• [MATERIAL PROVIDED]:
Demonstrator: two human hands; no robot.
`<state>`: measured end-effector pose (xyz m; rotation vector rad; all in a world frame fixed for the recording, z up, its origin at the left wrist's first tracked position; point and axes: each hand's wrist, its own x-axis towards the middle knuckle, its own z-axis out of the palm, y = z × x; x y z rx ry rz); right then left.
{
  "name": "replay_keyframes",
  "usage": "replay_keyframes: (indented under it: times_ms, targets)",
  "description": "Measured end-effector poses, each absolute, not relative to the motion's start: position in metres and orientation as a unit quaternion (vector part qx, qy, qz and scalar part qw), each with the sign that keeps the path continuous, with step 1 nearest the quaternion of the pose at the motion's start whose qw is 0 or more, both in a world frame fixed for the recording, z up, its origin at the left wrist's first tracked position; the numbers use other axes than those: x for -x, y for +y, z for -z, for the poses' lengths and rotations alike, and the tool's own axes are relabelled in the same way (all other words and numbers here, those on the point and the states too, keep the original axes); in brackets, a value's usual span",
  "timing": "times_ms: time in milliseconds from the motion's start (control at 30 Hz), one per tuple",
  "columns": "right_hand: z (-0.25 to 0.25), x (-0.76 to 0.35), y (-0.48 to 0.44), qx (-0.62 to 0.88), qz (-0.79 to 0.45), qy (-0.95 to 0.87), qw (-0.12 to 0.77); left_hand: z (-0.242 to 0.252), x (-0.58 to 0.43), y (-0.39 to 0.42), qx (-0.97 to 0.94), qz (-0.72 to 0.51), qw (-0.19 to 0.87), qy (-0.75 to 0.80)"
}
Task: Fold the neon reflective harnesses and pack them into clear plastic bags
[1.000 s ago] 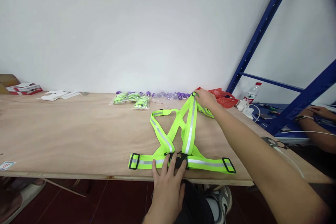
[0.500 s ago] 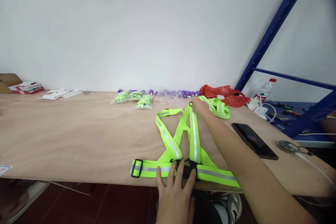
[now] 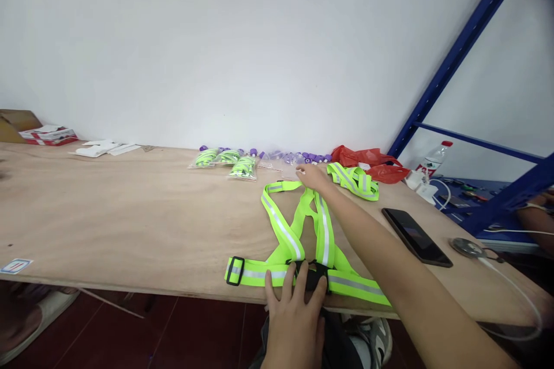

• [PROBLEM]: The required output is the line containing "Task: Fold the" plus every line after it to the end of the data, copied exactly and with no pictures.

• [ANSWER FOR THE TASK]:
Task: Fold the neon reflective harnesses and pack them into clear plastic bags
[1.000 s ago] 
[0.500 s ago] 
[now] 

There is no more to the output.